After 485 days, the Charity Commission finally published its inquiry report into Oxfam. As expected, the 150-page document made for grim reading: the charity had failed to invest adequately in safeguarding, and had been more concerned about its reputation and its relationships with donors than about genuinely protecting people from harm. In a damning critique, Commission CEO Helen Stephenson said: “What went wrong in Haiti did not happen in isolation. Our inquiry demonstrates that, over a period of years, Oxfam’s internal culture tolerated poor behaviour and, at times, lost sight of the values it stands for. Significant further cultural and system change is required.”

As a result, the charity has been issued with an official warning by the Commission and trustees are required to provide regular updates to the regulator about its progress.

In general, the sector took the findings on the chin; most reactions were sombre and reflective, along the lines of: “we are all taking this seriously” and “we recognise there is more to do”. Only ActionAid vice-chair Andrew Purkis came out swinging for Oxfam; he wrote a long blog for Civil Society News, pointing out that the safeguarding failures took place against a background of immense upheaval at Oxfam – a context that the inquiry report neglected to acknowledge.

He said Oxfam’s leaders had been managing a whole new dimension of risk at the time thanks to the creation of Oxfam International. This enormous undertaking, to create a unified operation which would eventually be based in the global south and manage all of Oxfam’s programmes across the world, required what Purkis described as a “mindblowingly complex set of negotiations and implementation process”. It placed an extra layer of risk management on top of the normal, already huge, demands on any global institution operating in the most difficult environments, and it absorbed most of Oxfam GB’s unrestricted funding for years.

Purkis concluded: “The reported inadequacies of safeguarding resourcing and management should not be minimised, but understood in this wider context. The Commission’s report considers safeguarding in isolation, but Oxfam’s trustees and senior staff could not.

“Oxfam’s failure to invest more time and resources from 2012 into safeguarding was not to do with any moral or ethical deficit in its leadership. It was to do with choices made between a daunting range of competing claims on their attention, all of them morally compelling.”

Evidence against Oxfam

Not everyone agreed with Purkis’ assessment. In another blog, Charity Finance editor Gareth Jones highlighted some of the detail in the inquiry report, and asserted that this proved that the culture at Oxfam had indeed gone awry.

He wrote: “When the Oxfam country director at the heart of the allegations was allowed to resign in order to facilitate a ‘dignified exit’, it was not only a breach of staffing policies and procedures, it also sent entirely the wrong message to anyone with a complaint about staff behaviour.”

Jones went on to highlight a written submission from former Oxfam global safeguarding officer Bill Anderson, who told the International Development Select Committee that Oxfam had two overriding priorities in 2011: expanding services (sometimes described internally as “brand penetration” and “increasing market share”); and minimising risk.

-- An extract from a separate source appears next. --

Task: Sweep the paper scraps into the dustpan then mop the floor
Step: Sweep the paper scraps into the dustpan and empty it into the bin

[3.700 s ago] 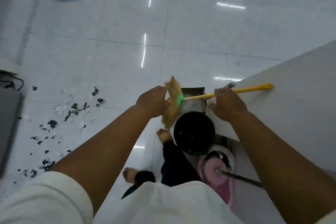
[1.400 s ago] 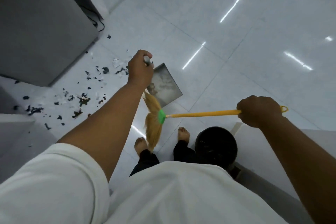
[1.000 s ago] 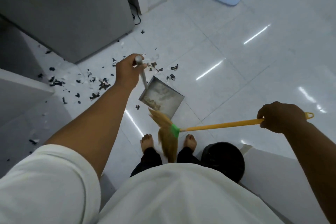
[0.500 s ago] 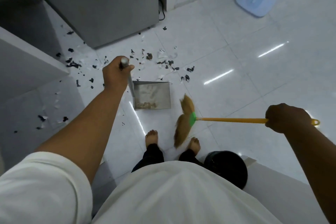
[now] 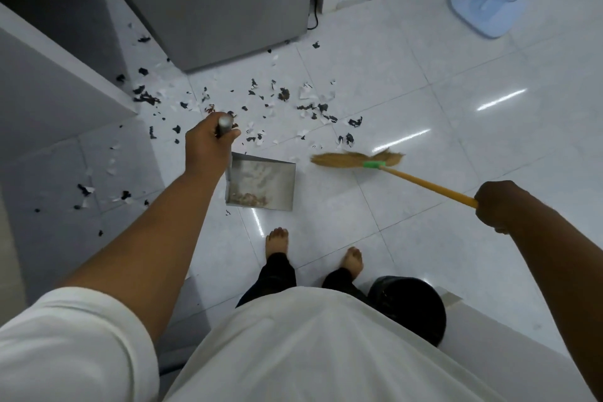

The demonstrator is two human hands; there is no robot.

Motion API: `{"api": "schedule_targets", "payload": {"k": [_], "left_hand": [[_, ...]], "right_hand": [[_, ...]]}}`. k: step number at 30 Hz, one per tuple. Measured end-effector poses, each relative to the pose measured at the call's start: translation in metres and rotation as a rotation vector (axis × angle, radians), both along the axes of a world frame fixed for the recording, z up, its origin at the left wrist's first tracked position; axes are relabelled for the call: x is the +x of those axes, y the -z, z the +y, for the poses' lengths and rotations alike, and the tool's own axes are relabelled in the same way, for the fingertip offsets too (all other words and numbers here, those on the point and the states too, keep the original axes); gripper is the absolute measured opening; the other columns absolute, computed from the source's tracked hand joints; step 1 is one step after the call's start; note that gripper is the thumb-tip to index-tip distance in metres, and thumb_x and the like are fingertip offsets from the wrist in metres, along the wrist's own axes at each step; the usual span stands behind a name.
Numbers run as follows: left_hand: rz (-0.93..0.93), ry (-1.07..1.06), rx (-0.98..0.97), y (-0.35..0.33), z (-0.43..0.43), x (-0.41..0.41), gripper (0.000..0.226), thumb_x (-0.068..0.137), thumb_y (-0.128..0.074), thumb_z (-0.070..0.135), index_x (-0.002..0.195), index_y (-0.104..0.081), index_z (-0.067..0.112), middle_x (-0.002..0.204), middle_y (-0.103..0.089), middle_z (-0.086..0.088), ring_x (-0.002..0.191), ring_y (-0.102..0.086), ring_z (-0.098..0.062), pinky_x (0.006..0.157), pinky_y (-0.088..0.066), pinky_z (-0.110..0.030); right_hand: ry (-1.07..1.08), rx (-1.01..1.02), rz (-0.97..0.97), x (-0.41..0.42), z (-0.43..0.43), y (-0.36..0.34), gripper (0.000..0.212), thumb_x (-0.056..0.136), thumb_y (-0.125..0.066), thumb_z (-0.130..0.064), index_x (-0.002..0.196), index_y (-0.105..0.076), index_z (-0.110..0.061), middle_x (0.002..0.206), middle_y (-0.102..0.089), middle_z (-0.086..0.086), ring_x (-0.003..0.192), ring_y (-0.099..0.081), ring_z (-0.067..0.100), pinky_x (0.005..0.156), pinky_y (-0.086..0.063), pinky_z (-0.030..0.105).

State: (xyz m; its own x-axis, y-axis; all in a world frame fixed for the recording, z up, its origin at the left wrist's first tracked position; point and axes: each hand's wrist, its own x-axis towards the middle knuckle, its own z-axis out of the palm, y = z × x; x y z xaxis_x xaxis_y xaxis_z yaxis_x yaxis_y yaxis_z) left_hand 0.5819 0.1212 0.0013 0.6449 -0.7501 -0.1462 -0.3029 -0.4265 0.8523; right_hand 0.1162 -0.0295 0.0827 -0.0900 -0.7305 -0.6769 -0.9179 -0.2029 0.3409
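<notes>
Many paper scraps (image 5: 248, 108), black and white, lie scattered on the white tiled floor (image 5: 424, 81) in front of a grey cabinet (image 5: 228, 0). The left hand (image 5: 208, 143) is closed around the metal handle of a steel dustpan (image 5: 261, 184), which holds some brown dirt and sits near the scraps. To its right, the broom (image 5: 359, 160) has straw bristles beside the scraps. The right hand (image 5: 496, 206) grips its yellow stick. A black bucket (image 5: 411, 307) stands by the feet.

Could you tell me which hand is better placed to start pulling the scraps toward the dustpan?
Right. The right hand holds the broom, bristles beside the paper scraps. The left hand is occupied gripping the dustpan handle.
</notes>
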Motion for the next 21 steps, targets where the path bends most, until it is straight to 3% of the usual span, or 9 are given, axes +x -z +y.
{"api": "schedule_targets", "payload": {"k": [4,8,13,18,21], "left_hand": [[-0.024,0.0,0.026,0.006,0.014,0.005,0.016,0.085,-0.073,0.011,0.099,-0.067,0.016,0.097,-0.068,0.001,0.093,-0.061,-0.013,0.091,-0.053,-0.031],[-0.009,-0.035,0.045,0.011,0.021,0.013,0.018,0.085,-0.073,0.009,0.102,-0.066,0.01,0.1,-0.069,-0.008,0.098,-0.065,-0.023,0.092,-0.053,-0.035],[-0.073,-0.028,0.039,0.013,0.033,0.019,0.011,0.087,-0.069,0.006,0.092,-0.06,0.009,0.088,-0.061,-0.003,0.083,-0.055,-0.011,0.081,-0.05,-0.029],[-0.118,-0.046,0.057,0.015,0.048,0.025,0.011,0.087,-0.069,0.009,0.091,-0.059,0.009,0.089,-0.062,-0.005,0.084,-0.058,-0.016,0.084,-0.055,-0.043],[-0.167,-0.045,0.072,0.015,0.05,0.03,0.014,0.086,-0.071,0.012,0.091,-0.057,0.009,0.09,-0.063,-0.008,0.084,-0.058,-0.018,0.082,-0.054,-0.044]], "right_hand": [[-0.05,-0.016,0.05,0.017,-0.009,0.007,0.003,0.086,-0.055,-0.008,0.088,-0.057,-0.008,0.078,-0.059,0.009,0.067,-0.065,0.023,0.067,-0.058,0.033],[-0.041,-0.03,0.045,0.034,-0.02,0.018,0.007,0.082,-0.056,-0.008,0.077,-0.053,-0.012,0.08,-0.061,0.01,0.068,-0.067,0.028,0.072,-0.06,0.041],[-0.061,0.005,-0.016,0.074,-0.031,0.048,0.013,0.081,-0.058,-0.004,0.073,-0.052,-0.011,0.083,-0.06,0.013,0.069,-0.067,0.033,0.075,-0.059,0.047],[-0.245,0.065,-0.055,0.125,-0.017,0.075,0.006,0.079,-0.058,-0.008,0.078,-0.055,-0.013,0.076,-0.055,0.007,0.068,-0.061,0.025,0.073,-0.059,0.041],[-0.316,0.119,-0.112,0.154,-0.005,0.083,0.009,0.079,-0.058,-0.01,0.078,-0.053,-0.017,0.076,-0.054,0.004,0.066,-0.059,0.022,0.07,-0.058,0.038]]}}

On the latter, Anderson said he was at odds with the charity in early conversations. He wrote: “When I talked about risk, it was about protecting the vulnerable, whereas most risk conversations in Oxfam were about reputational risk and how to protect the Oxfam brand.”

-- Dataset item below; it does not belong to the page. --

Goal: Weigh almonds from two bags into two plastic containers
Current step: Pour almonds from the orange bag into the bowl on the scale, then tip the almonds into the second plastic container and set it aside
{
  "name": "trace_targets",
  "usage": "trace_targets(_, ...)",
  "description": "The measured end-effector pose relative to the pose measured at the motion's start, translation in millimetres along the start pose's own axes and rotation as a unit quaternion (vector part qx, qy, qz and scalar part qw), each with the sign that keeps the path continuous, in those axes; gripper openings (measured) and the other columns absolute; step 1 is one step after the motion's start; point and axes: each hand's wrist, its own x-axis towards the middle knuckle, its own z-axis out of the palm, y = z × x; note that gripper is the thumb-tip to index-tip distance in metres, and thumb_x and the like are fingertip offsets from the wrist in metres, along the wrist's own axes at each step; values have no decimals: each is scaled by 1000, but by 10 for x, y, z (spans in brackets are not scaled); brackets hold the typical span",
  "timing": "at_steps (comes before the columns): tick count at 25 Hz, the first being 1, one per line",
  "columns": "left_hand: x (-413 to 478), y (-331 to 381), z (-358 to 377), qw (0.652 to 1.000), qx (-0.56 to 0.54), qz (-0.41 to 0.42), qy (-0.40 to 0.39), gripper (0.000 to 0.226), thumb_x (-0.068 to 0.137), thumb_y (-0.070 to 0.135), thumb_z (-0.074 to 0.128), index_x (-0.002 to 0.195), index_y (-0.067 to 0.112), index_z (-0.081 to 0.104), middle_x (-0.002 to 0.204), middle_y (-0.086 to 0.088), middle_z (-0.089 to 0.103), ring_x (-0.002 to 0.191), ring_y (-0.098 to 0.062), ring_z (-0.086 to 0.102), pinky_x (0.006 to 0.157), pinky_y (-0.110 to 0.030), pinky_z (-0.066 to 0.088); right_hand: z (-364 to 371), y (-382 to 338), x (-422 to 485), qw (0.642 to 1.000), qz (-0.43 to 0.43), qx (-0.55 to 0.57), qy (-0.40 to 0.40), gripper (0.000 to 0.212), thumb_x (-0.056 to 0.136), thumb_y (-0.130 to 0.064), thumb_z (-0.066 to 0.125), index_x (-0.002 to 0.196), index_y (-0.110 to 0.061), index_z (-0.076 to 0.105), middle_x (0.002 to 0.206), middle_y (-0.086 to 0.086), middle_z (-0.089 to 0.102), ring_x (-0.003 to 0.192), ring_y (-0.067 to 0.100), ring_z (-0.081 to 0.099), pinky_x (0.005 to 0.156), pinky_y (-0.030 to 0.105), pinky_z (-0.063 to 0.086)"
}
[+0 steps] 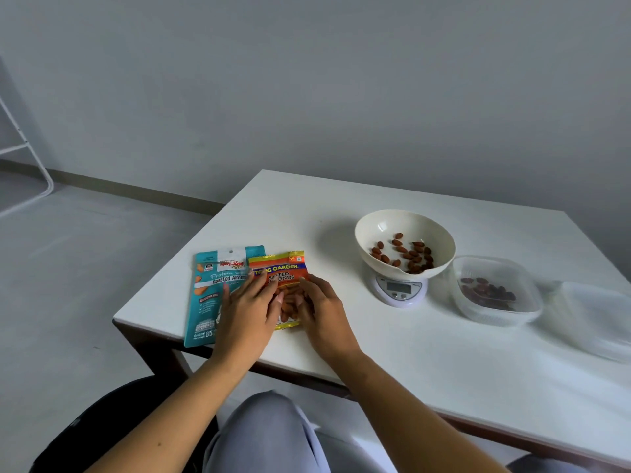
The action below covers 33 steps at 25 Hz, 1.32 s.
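- I've got the teal bag (211,295) lying flat at the table's (375,353) near-left corner.
- Left hand (247,308), fingers straight, presses on the orange bag (280,271) overlapping it.
- Right hand (322,312) curls onto that bag's right side.
- Almonds (406,256) sit in the scale bowl (382,223), and the container (495,291) is towards the right edge.

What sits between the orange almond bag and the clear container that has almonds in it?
The digital scale, carrying a cream bowl of almonds, as the head view shows.

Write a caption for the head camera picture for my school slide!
Left hand and right hand on the orange almond bag beside the teal bag; almonds in the scale bowl and a container.
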Motion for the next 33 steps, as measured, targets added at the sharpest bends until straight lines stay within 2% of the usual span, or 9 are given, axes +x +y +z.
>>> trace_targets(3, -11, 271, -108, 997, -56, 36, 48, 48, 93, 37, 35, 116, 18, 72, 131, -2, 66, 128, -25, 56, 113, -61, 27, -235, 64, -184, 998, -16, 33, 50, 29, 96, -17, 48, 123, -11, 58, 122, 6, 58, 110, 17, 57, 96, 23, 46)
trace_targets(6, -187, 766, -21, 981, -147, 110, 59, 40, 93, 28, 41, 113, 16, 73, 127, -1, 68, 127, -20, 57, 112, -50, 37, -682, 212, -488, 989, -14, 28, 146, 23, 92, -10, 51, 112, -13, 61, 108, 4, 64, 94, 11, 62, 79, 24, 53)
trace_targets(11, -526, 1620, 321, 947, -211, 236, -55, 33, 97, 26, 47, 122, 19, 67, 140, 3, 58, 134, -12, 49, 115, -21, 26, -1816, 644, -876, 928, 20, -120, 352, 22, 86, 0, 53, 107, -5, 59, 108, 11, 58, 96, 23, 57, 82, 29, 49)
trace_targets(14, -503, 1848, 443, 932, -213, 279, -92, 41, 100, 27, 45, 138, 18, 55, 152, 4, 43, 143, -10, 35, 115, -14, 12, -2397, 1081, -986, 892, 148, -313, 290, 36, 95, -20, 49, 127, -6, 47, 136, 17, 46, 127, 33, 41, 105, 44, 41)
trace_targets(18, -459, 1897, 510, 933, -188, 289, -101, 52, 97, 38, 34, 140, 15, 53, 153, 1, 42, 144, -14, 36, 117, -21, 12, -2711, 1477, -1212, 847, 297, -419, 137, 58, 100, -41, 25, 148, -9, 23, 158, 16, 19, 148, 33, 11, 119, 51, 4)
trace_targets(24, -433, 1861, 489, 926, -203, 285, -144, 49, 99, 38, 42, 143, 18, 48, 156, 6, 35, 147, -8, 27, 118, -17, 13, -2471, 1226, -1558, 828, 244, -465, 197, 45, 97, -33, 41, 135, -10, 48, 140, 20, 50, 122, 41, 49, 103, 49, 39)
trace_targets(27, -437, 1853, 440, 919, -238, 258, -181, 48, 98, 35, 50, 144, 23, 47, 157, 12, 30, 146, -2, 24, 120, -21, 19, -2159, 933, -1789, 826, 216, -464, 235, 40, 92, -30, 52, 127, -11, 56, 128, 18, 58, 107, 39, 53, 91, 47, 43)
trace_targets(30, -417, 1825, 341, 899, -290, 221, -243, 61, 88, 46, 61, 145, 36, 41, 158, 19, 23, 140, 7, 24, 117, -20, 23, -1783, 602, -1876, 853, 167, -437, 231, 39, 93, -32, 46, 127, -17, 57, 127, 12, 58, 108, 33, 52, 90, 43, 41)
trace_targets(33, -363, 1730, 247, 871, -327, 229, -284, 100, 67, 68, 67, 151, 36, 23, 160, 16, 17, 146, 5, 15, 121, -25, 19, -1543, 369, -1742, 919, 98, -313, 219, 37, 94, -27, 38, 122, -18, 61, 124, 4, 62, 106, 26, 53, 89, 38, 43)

In conclusion, Jones said: “I would not wish to argue that the senior leaders which allowed this culture to flourish were bad people. Groupthink is powerful … But equally, I’m not sure this can be written off as people struggling with the multitude of tasks in front of them.

“It is clear that culturally Oxfam had diverged from where it ought to be in quite a significant way and, frankly, the need for a culture that doesn’t tolerate harassment is so basic and obvious that it is hard to excuse.”

Endemic sector problem

Whatever your view on Oxfam, it’s hard to argue with another point Purkis made: “Oxfam have taken a mighty hit on behalf of all of us who were no more and, in many cases less, aware and well equipped than Oxfam in the dimension of safeguarding and aspects of HR culture.”

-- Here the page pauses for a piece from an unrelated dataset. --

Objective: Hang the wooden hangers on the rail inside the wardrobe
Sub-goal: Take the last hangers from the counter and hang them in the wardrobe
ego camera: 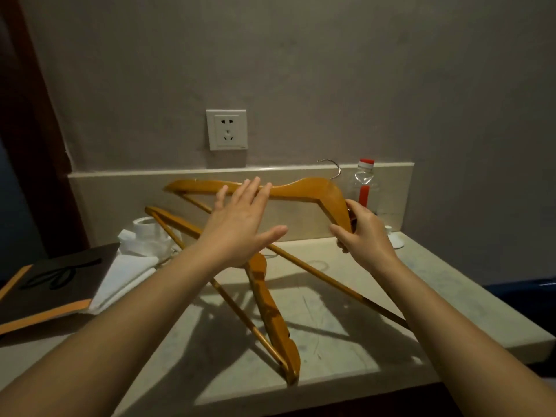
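Wood of an orange-brown tone makes up two hangers above a pale stone counter (pixel 346 299). The upper hanger (pixel 304 189) is held lifted off the counter, tilted, its metal hook (pixel 332 168) pointing up toward the wall. One of its shoulder ends is gripped by the right hand (pixel 365 233), whose fingers are curled closed around the wood. The left hand (pixel 240 224) is spread open with fingers extended, nothing being grasped; its fingertips are seen at the hanger's long arm, though contact cannot be told. The second hanger (pixel 270 314) is lying on the counter beneath the hands. A plastic bottle (pixel 365 188) with a red cap is stood near the wall, and a socket (pixel 227 129) is set above.
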Demonstrator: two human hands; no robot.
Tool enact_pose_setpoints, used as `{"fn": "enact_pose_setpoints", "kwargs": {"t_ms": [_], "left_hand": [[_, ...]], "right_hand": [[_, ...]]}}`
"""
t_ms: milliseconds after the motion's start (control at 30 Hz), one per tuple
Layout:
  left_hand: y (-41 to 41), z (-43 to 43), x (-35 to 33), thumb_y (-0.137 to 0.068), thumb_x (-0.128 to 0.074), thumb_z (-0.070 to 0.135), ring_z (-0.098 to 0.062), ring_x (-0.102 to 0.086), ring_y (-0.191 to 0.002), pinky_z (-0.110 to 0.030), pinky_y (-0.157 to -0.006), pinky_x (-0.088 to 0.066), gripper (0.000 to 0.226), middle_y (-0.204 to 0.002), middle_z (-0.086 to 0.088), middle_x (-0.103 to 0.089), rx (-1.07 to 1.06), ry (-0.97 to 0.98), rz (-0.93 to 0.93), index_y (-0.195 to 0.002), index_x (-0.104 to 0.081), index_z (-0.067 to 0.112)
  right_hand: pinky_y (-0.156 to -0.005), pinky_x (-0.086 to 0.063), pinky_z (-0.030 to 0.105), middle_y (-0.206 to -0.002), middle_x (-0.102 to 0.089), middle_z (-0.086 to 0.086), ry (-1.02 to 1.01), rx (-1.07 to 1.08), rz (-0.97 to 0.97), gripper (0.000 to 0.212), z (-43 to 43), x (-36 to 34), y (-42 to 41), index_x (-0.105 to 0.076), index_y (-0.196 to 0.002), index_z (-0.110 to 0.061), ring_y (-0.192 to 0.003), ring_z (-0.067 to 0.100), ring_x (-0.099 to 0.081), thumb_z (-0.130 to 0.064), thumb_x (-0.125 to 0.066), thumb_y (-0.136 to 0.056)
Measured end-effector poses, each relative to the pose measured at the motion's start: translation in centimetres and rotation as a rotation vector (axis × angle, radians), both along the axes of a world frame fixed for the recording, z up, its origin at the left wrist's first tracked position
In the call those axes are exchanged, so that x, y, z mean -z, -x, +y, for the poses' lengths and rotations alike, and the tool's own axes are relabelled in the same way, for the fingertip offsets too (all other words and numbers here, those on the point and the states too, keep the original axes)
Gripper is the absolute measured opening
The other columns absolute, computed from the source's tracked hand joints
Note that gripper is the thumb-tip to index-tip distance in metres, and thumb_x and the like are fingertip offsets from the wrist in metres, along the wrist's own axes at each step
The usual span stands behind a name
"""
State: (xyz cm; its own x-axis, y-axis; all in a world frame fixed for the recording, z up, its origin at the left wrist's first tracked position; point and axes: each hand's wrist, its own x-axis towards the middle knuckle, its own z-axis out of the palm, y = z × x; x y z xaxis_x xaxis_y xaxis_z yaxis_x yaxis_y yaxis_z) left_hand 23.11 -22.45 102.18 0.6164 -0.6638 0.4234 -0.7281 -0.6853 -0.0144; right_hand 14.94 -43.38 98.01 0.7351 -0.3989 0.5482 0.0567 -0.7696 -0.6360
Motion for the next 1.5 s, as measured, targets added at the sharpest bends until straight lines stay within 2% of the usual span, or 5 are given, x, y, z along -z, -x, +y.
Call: {"fn": "enact_pose_setpoints", "kwargs": {"t_ms": [167,400,867,1233,1500], "left_hand": [[-1.1,-0.1,-2.1,-0.088,-0.049,0.051,-0.021,-0.026,-0.142,-0.043,-0.117,-0.016,0.078,-0.154,-0.002,-0.026,-0.012,0.0,0.001,-0.149,-0.009,0.022],[-2.6,1.8,-3.8,-0.087,-0.06,0.03,-0.014,-0.065,-0.076,-0.024,-0.068,-0.054,0.029,-0.086,0.0,-0.065,0.158,0.194,0.425,-0.113,-0.057,0.016],[-2.1,7.2,-0.7,-0.091,-0.054,0.031,-0.006,-0.059,-0.054,-0.02,-0.053,-0.048,0.012,-0.075,-0.001,-0.062,0.236,0.547,0.879,-0.099,-0.055,0.022],[-1.9,9.5,1.0,-0.092,-0.05,0.03,-0.01,-0.056,-0.056,-0.02,-0.051,-0.048,0.022,-0.074,-0.003,-0.059,0.175,0.682,0.701,-0.111,-0.05,0.02],[-1.8,10.2,1.4,-0.092,-0.05,0.03,-0.007,-0.057,-0.052,-0.017,-0.049,-0.048,0.014,-0.073,-0.002,-0.059,0.172,0.723,0.669,-0.104,-0.051,0.022]], "right_hand": [[-0.091,-0.05,0.03,-0.127,-0.051,0.006,0.143,-0.086,-0.064,0.065,0.5,-1.3,0.1,-0.034,-0.141,-0.014,-0.106,0.015,-0.054,-0.023,-0.064,-0.085],[-0.091,-0.045,0.022,-0.125,-0.055,0.006,0.316,-0.118,-0.147,0.066,1.0,-2.5,-0.9,-0.034,-0.142,-0.015,-0.105,0.007,-0.047,-0.02,-0.066,-0.084],[-0.097,-0.048,0.037,-0.12,-0.053,0.0,0.172,-0.09,-0.225,0.035,6.0,-1.4,-3.3,-0.051,-0.126,-0.018,-0.111,0.015,-0.053,-0.016,-0.056,-0.09],[-0.065,-0.049,0.022,-0.078,-0.059,-0.003,0.065,-0.004,0.635,0.037,9.6,5.2,-7.7,-0.059,-0.09,-0.02,-0.076,0.012,-0.061,-0.056,-0.055,-0.083],[-0.088,-0.051,0.038,-0.111,-0.058,0.008,0.086,0.143,0.663,0.078,11.0,6.6,-9.8,-0.019,-0.142,-0.017,-0.103,0.026,-0.06,-0.036,-0.065,-0.082]]}}
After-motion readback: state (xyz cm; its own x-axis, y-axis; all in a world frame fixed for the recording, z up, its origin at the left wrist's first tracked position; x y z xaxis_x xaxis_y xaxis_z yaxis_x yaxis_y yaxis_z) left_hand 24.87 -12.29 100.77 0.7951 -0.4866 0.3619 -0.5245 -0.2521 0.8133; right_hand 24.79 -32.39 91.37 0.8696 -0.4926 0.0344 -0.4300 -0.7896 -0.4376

This is clearly true; several international NGOs have been guilty of allowing poor workplace practices to flourish. Save the Children, Amnesty International, Médecins Sans Frontières, Restless Development and the International Planned Parenthood Federation have all been exposed as sources of harassment, exploitation or bullying. And it’s not just the international sector that has hit the headlines; the Charity Commission has received hundreds of reports of safeguarding failures from charities across the country since the Oxfam scandal broke.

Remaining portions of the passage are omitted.